Jembatan Perintis Garuda Rontu Diresmikan, TNI AD Tingkatkan Konektivitas dan Ekonomi Pedesaan Bima
Share

HARIANEXPRESS – Tentara Nasional Indonesia Angkatan Darat (TNI AD) kembali menunjukkan komitmennya dalam pembangunan nasional dengan meresmikan sebuah jembatan gantung baru di Kelurahan Rontu, Kecamatan Raba, Kota Bima, Nusa Tenggara Barat (NTB). Jembatan yang diberi nama Jembatan Perintis Garuda ini memiliki panjang 50 meter dan lebar 150 cm, resmi berdiri kokoh sebagai simbol upaya TNI AD dalam mengatasi keterisolasian wilayah terpencil.

Peresmian jembatan vital ini dilakukan langsung oleh Pangdam IX/Udayana, Mayjen TNI Piek Budyakto, pada hari Sabtu, 27 Juni 2026. Kehadiran jembatan gantung ini diharapkan dapat memberikan dampak positif yang berkelanjutan bagi kehidupan masyarakat setempat.
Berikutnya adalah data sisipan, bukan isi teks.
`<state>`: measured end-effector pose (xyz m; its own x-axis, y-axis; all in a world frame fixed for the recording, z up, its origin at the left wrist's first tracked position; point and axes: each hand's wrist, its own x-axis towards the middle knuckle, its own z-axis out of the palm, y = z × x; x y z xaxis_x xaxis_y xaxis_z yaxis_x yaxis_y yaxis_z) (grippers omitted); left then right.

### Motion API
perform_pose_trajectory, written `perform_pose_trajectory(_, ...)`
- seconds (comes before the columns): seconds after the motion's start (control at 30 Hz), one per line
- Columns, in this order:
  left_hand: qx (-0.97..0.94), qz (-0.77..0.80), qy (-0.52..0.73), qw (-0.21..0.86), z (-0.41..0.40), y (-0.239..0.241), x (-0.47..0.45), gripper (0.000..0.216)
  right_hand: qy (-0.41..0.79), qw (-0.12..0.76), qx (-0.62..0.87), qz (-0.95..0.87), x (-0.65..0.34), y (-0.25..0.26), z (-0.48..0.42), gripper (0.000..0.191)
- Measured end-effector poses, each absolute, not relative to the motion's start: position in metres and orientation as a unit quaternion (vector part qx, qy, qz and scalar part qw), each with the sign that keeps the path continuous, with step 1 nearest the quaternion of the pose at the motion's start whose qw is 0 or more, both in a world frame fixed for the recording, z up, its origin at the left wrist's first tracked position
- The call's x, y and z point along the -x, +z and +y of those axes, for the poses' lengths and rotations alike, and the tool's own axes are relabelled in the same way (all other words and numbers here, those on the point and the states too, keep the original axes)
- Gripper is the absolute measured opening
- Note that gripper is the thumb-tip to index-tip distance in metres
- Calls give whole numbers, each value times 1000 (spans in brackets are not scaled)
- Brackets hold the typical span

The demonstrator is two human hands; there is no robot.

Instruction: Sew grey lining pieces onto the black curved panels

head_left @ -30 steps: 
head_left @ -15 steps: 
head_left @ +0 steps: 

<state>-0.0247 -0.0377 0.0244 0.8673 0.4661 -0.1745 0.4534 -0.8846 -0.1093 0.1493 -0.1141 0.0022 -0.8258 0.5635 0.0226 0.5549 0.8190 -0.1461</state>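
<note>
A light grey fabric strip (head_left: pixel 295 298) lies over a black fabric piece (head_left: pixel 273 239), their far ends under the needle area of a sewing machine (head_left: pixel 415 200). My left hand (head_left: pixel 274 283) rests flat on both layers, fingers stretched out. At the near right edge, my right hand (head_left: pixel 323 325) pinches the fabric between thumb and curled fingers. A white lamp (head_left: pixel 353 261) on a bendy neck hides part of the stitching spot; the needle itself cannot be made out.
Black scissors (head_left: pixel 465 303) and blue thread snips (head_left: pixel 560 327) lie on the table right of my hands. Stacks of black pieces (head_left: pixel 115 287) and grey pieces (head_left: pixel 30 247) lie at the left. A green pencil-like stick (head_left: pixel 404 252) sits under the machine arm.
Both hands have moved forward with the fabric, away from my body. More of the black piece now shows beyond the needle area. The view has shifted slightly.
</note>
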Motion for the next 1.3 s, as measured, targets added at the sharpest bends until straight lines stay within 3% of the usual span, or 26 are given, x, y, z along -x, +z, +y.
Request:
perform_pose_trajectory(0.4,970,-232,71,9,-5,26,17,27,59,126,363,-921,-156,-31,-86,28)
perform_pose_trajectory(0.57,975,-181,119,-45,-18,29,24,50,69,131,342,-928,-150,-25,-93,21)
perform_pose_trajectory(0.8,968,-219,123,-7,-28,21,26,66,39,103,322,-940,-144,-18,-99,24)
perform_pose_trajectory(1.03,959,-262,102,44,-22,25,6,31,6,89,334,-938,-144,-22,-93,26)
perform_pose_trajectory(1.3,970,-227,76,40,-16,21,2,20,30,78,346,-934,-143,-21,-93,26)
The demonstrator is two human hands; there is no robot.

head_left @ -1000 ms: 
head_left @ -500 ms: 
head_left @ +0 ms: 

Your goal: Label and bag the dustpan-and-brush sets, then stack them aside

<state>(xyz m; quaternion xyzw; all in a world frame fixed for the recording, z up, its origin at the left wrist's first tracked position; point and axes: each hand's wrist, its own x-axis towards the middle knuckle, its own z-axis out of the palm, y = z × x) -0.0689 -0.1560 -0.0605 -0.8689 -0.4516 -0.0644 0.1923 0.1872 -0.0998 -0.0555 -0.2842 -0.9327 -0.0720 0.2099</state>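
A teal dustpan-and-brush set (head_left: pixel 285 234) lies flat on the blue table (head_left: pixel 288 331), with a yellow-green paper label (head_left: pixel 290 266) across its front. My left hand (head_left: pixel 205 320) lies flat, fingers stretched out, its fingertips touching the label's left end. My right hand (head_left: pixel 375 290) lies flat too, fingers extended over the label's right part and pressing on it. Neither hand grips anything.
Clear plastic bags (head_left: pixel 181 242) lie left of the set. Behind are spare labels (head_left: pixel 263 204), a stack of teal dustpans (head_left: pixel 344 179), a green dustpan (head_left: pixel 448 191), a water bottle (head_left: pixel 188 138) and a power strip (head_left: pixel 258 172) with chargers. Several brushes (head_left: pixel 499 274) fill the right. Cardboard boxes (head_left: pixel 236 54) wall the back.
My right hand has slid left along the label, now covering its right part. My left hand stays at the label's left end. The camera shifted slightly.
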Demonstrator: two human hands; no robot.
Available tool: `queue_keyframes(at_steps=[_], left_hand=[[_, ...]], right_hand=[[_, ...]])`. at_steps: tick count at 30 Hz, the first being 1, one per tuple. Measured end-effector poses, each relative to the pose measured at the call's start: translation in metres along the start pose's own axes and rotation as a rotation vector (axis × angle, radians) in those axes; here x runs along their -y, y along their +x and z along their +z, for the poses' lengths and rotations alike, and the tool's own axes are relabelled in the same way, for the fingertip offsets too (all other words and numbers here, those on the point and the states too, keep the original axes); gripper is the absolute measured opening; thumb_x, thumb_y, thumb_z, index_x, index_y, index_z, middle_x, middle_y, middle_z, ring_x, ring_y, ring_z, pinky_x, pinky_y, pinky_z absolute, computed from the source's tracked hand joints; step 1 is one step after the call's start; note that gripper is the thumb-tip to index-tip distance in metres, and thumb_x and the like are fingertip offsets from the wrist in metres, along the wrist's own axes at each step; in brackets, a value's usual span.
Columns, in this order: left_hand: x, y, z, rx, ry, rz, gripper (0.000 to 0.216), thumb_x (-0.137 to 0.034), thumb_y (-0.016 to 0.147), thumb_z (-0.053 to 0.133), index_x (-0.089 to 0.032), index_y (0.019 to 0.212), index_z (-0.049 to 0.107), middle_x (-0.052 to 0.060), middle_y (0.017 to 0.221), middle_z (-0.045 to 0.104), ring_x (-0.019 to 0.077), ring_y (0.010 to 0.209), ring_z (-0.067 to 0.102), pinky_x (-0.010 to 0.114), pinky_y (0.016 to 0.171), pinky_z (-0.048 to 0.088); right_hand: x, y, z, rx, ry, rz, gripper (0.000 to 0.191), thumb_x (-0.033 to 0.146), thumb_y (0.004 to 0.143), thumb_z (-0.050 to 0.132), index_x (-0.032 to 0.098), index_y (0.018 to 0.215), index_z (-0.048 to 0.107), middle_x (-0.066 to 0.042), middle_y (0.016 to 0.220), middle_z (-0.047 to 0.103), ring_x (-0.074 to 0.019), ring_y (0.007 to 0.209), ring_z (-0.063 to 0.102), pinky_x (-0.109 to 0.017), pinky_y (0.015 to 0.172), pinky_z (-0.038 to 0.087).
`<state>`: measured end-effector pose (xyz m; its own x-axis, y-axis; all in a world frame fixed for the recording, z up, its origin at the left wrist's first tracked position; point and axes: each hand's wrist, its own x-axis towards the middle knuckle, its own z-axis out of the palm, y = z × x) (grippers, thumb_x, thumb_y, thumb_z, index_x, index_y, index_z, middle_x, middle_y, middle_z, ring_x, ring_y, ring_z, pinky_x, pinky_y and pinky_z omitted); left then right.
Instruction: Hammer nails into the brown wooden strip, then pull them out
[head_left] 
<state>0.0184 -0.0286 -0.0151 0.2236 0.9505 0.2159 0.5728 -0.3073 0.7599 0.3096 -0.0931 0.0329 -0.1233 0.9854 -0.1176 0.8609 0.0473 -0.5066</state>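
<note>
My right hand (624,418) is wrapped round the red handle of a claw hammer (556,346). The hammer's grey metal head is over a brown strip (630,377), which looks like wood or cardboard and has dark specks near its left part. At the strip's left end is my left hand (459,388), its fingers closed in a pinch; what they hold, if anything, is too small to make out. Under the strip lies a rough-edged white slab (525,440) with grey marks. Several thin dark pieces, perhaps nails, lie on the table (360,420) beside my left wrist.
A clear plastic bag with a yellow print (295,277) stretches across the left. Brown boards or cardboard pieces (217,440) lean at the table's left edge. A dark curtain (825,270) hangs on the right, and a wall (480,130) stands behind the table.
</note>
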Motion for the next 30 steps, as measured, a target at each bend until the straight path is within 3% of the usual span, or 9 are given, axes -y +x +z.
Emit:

Hasil Dedikasi dan Kerja Cepat Melalui Sinergi Teritorial

Proses pembangunan Jembatan Perintis Garuda berlangsung intensif sejak awal Mei 2026 dan berhasil diselesaikan pada pertengahan Juni 2026. Keberhasilan ini merupakan hasil kolaborasi antara Komando Distrik Militer (Kodim) 1608/Bima dan Komando Daerah Militer (Kodam) IX/Udayana.

Pengerjaan jembatan ini mencerminkan kerja sama yang erat antara sipil dan militer, mulai dari tahap perencanaan hingga penyelesaian. Keterlibatan TNI AD dalam proyek ini menegaskan peran penting mereka dalam misi kemanusiaan dan pembangunan nasional, terutama di daerah yang membutuhkan sentuhan infrastruktur.

Mendorong Akses Pertanian dan Menggerakkan Roda Ekonomi

Jembatan Perintis Garuda dirancang sebagai infrastruktur konektivitas untuk mengatasi hambatan geografis yang selama ini membatasi mobilitas warga. Keberadaan jembatan gantung ini membawa dua manfaat strategis utama bagi kemajuan Kelurahan Rontu.

Pertama, jembatan ini mempermudah dan memperlancar akses warga serta petani menuju lahan pertanian mereka. Peningkatan efisiensi waktu dan tenaga dalam pengelolaan lahan produktif diproyeksikan akan tercapai.

Kedua, jembatan sepanjang 50 meter ini menjadi solusi konkret untuk mengatasi keterisolasian wilayah. Dengan terbukanya konektivitas baru, aktivitas ekonomi di tingkat pedesaan diharapkan berjalan lebih lancar, membuka peluang ekonomi yang lebih luas, serta meningkatkan mobilitas sosial warga secara keseluruhan.

Bakti TNI AD untuk Masa Depan yang Lebih Baik

Program Jembatan Garuda TNI AD merupakan bagian dari komitmen jangka panjang Angkatan Darat untuk terus fokus mengatasi persoalan di tingkat masyarakat. Melalui peningkatan infrastruktur dasar seperti ini, TNI AD bertekad memberikan kontribusi nyata yang membawa dampak positif jangka panjang.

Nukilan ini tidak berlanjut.